# TASK ITEM
In the data that follows, find the line with "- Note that"; transcribe it, every later line up to the one with "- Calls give", and that line as well, exactly and with no others.
BEGIN
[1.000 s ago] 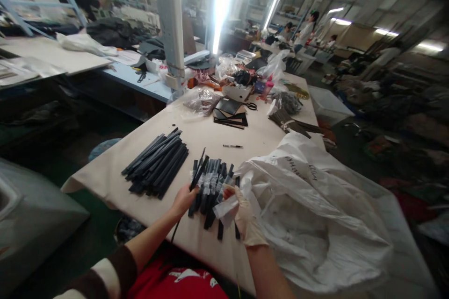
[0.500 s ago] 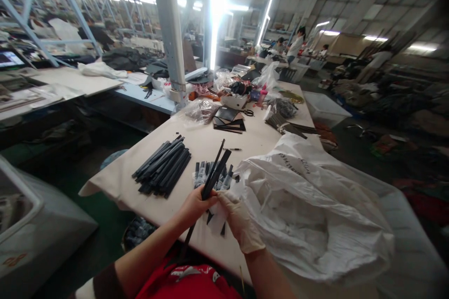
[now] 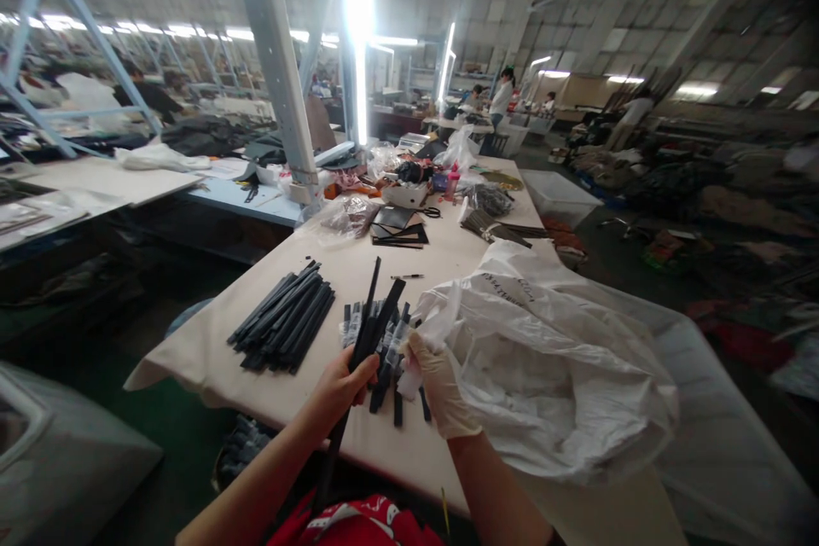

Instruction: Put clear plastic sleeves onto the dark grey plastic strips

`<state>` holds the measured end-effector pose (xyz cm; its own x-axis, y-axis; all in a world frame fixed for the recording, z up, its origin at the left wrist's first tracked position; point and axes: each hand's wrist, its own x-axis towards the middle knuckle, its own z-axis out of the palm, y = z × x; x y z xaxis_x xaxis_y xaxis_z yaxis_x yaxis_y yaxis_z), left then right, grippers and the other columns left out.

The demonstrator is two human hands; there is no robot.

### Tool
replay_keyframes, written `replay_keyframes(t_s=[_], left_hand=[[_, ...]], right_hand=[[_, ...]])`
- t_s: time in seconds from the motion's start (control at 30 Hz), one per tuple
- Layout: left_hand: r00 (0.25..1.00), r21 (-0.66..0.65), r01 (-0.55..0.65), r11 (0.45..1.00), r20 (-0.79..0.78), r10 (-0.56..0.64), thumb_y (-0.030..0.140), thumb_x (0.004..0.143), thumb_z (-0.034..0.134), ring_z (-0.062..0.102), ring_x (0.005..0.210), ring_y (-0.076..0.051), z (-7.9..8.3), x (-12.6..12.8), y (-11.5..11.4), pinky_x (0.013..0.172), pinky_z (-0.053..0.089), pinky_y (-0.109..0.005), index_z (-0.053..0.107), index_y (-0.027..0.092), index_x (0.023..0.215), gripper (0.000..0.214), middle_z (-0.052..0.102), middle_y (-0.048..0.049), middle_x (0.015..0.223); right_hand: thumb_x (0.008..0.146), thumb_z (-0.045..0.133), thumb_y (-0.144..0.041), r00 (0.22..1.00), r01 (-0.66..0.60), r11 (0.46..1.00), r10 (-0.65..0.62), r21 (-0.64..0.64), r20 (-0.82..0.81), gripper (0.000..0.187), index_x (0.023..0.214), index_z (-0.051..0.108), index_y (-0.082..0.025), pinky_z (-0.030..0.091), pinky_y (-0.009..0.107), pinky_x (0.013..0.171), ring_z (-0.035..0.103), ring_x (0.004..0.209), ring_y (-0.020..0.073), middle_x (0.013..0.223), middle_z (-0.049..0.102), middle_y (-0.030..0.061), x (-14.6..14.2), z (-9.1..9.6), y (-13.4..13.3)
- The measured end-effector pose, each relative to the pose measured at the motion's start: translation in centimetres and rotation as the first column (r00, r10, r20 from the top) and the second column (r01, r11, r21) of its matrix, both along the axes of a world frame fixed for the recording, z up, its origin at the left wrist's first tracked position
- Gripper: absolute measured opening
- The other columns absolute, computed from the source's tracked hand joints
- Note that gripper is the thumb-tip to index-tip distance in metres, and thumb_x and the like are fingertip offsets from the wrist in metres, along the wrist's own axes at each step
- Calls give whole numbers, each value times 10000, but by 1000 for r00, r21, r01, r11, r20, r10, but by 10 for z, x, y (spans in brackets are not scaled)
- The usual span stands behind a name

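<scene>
My bare left hand [image 3: 345, 384] is closed around a few long black strips [image 3: 379, 320], which point up and away over the table. My right hand [image 3: 438, 384], in a pale glove, pinches a whitish, translucent piece of plastic [image 3: 410, 377]. Under and between the hands lie several dark strips bundled with clear wrapping [image 3: 351, 324]. A larger pile of loose dark strips [image 3: 285, 316] lies to the left of my left hand. Beside my right hand spreads a big white plastic sack [image 3: 537, 358] with dark writing on it.
A pen [image 3: 408, 276], scissors [image 3: 432, 212] and dark flat pieces [image 3: 397, 226] lie farther up the table [image 3: 269, 401]. Plastic bags [image 3: 457, 149] and clutter fill its far end. A white bin [image 3: 57, 452] stands at left, a metal post [image 3: 272, 51] behind. Other people [image 3: 502, 94] are in the distance.
My hands have moved apart; the right hand has drawn away from the black strips with the whitish plastic. The left hand still holds the strips. The whole view has shifted.
</scene>
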<state>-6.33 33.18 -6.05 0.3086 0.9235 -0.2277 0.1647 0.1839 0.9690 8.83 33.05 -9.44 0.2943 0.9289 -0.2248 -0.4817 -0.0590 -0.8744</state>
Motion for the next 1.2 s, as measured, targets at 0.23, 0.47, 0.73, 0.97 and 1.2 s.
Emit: replay_keyframes(t_s=[0.23,0.47,0.73,0.97,1.2], left_hand=[[995,68,-63,996,-74,68,435,672,590,325,358,-50,-3,17,5,357,248,-176,455,182,686,287,350,108,433],[996,90,88,992,-25,-86,476,775,479,346,341,-42,9,3,-5,365,265,-182,426,188,711,300,456,78,506],[962,119,145,982,-249,-112,453,804,461,429,403,-79,4,-33,-29,419,331,-196,461,190,764,267,487,56,532],[840,248,194,949,-541,-30,403,825,382,448,491,-119,3,-39,-33,507,323,-225,430,216,709,225,444,50,546],[741,189,251,950,-669,-63,376,844,312,486,565,-148,3,-39,-26,571,319,-241,404,223,731,211,463,29,594]], right_hand=[[635,728,-409,977,-198,977,203,79,-66,276,722,673,-153,462,263,639,571,660,139,708,649,16,-15,12,-15],[604,759,-435,966,-86,996,86,11,-242,356,599,533,-160,408,205,484,436,461,61,517,480,-63,0,8,-13],[546,811,-388,858,-59,998,55,8,-511,383,628,521,-152,344,163,409,318,400,13,535,469,-75,19,19,3],[552,800,-399,935,7,1000,-13,-19,-354,365,624,529,-165,363,183,407,361,414,40,505,438,-79,9,10,15],[576,776,-401,991,72,997,-70,11,-117,334,604,545,-161,367,204,423,404,429,58,500,452,-67,13,5,15]])
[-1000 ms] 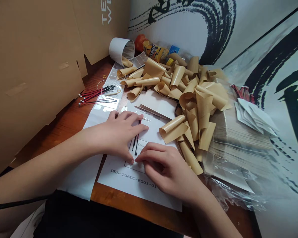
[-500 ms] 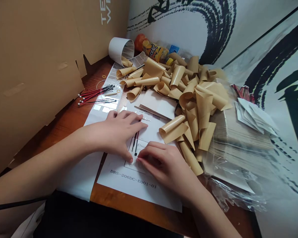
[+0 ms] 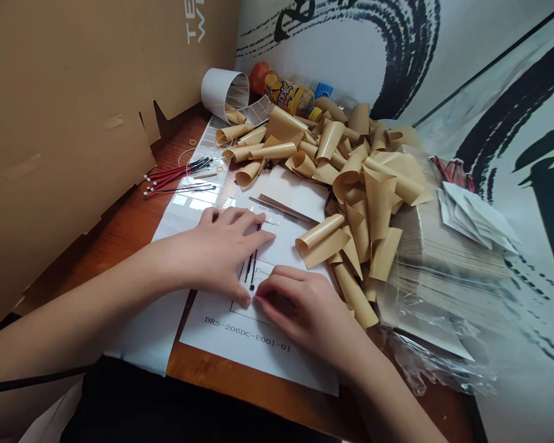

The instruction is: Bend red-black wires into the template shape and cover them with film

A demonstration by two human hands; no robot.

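Your left hand (image 3: 221, 251) rests on a white printed sheet (image 3: 268, 369) on the brown wooden surface (image 3: 198, 369), its fingers (image 3: 240, 216) spread flat. Your right hand (image 3: 305, 311) sits just beside it, its fingers (image 3: 281, 283) curled and bunched; whether they pinch anything can't be told. A thin black-and-red wire pair (image 3: 252, 261) lies on the sheet between your hands, with curled tan paper sheets (image 3: 351, 184) heaped just beyond.

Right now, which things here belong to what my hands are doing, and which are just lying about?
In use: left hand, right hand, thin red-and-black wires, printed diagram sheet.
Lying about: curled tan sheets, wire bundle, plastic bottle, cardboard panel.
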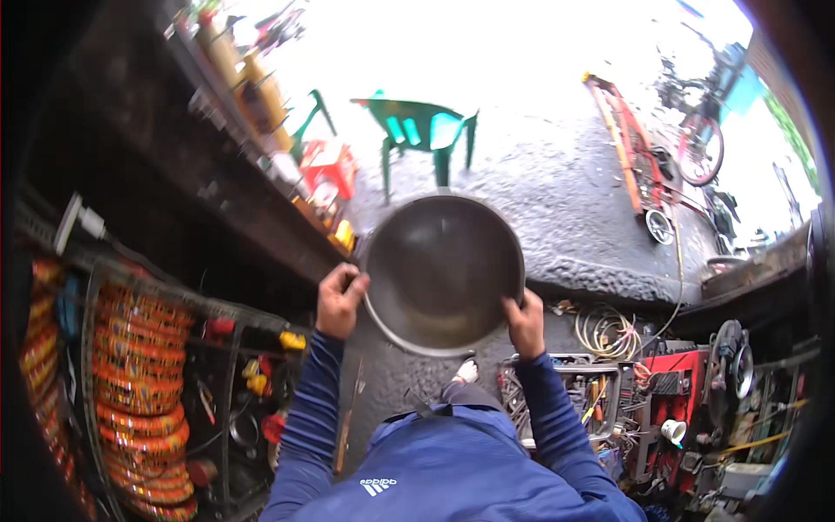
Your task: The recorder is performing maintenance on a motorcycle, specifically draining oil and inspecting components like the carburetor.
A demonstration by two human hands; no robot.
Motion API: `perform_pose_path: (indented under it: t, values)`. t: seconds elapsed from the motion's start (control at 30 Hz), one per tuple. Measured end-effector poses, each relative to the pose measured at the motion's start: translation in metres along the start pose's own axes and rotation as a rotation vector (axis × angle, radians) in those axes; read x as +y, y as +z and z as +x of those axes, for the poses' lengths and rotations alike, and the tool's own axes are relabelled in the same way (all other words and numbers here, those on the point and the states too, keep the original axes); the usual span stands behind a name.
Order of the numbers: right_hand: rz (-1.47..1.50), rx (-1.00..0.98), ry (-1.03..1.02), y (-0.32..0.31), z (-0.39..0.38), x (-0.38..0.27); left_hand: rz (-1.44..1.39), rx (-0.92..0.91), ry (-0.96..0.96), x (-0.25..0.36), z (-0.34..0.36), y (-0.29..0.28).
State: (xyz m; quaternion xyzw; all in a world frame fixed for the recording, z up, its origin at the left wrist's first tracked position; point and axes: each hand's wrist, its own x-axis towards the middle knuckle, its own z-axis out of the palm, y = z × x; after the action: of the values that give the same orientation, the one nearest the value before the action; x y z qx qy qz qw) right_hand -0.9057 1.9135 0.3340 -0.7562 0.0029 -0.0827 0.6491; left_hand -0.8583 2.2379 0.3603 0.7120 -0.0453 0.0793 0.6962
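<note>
Blue top | white lettering | just beside striped emblem

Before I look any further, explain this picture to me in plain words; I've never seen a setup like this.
There is no machine here: a person works with two bare hands. The one picture comes from a wide fisheye camera on the person's head, looking down, so straight edges bend near its rim. The sleeves of the blue top lead up to the hands. The left hand and the right hand hold opposite sides of a wide, dark, round basin; its material is hard to tell. Beyond it, a green plastic chair stands on rough grey ground. To the right lies a pale coiled hose; to the left are stacked orange rings.
</note>
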Motion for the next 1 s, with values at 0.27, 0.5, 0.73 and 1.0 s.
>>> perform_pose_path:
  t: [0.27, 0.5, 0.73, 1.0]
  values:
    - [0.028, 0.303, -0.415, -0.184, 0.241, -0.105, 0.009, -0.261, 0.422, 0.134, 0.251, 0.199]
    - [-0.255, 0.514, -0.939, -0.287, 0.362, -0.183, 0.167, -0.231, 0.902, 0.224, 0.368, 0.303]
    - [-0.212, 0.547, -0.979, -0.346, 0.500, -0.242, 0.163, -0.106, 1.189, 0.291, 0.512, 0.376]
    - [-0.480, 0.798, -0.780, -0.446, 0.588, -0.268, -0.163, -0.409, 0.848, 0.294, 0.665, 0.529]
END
# RESULT FOR THIS TASK
- Note that gripper is the thumb-tip to index-tip distance in metres, and thumb_x and the like are fingertip offsets from the wrist in metres, along the wrist's own axes at each step
- Calls give whole numbers, each value times 10000, but by 1000 for r00, r21, r01, r11, r20, r10, but by 10 for z, x, y (spans in brackets are not scaled)

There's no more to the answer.